:: WHAT NEEDS TO BE DONE ::
Answer with the exact lines of the following material from the one containing "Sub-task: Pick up" through the one containing "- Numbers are", both end lines included.

(Beginning of MATERIAL TO PROCESS)

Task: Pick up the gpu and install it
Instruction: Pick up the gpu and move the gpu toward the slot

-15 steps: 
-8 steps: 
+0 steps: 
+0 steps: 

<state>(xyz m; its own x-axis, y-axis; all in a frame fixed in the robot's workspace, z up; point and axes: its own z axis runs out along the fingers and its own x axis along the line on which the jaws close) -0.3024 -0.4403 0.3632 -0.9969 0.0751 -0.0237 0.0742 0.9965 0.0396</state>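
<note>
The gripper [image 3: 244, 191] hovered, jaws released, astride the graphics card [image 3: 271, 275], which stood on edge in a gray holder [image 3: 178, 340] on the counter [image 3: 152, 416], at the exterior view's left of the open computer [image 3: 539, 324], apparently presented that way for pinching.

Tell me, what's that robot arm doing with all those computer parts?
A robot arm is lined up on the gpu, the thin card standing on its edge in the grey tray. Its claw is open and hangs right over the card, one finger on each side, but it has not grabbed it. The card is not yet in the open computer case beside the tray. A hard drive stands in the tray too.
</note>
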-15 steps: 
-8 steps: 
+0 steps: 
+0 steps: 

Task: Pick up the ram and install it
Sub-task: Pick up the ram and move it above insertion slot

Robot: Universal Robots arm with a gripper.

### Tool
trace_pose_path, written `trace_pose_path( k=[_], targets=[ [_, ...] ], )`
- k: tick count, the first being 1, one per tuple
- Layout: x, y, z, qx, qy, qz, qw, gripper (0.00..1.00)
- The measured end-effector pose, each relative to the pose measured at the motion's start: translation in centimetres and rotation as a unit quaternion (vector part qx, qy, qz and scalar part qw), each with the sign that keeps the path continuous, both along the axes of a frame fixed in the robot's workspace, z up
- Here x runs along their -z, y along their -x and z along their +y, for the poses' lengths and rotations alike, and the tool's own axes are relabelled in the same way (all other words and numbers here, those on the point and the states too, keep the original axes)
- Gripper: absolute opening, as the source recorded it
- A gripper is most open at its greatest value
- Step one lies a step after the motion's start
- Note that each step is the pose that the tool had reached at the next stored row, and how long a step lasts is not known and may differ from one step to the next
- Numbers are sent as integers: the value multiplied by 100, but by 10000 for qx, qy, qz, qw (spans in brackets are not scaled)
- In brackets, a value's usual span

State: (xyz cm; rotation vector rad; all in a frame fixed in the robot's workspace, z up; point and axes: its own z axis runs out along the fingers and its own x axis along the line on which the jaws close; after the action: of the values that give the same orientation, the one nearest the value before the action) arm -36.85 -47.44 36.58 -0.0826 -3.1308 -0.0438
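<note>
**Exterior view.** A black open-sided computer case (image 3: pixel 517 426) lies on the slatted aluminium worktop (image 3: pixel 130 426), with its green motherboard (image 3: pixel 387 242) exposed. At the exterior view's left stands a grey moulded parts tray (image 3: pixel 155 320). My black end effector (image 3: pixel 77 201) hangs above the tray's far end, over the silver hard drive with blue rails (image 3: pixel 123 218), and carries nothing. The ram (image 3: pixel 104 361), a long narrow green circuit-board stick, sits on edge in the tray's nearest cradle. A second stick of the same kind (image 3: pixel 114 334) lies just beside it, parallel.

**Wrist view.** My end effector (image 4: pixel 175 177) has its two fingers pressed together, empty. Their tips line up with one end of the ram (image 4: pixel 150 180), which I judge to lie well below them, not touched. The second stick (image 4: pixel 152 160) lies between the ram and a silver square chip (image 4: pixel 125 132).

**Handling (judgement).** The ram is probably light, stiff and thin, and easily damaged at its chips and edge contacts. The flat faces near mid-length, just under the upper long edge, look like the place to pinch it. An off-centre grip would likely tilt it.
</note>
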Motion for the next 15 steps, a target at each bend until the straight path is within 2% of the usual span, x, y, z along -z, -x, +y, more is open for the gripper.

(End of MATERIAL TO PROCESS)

:: RESPONSE AREA ::
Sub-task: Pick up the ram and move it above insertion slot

Robot: Universal Robots arm with a gripper.

### Tool
trace_pose_path, written `trace_pose_path( k=[_], targets=[ [_, ...] ], )`
- k: tick count, the first being 1, one per tuple
- Layout: x, y, z, qx, qy, qz, qw, gripper (0.00..1.00)
- The measured end-effector pose, each relative to the pose measured at the motion's start: translation in centimetres and rotation as a unit quaternion (vector part qx, qy, qz and scalar part qw), each with the sign that keeps the path continuous, both along the axes of a frame fixed in the robot's workspace, z up
- Here x runs along their -z, y along their -x and z along their +y, for the poses' lengths and rotations alike, and the tool's own axes are relabelled in the same way (all other words and numbers here, those on the point and the states too, keep the original axes)
- Gripper: absolute opening, as the source recorded it
- A gripper is most open at its greatest value
- Step one lies a step after the motion's start
- Note that each step is the pose that the tool had reached at the next stored row, and how long a step lasts is not known and may differ from one step to the next
- Numbers are sent as integers: the value multiplied by 100, but by 10000 for qx, qy, qz, qw (spans in brackets are not scaled)

This answer is finished.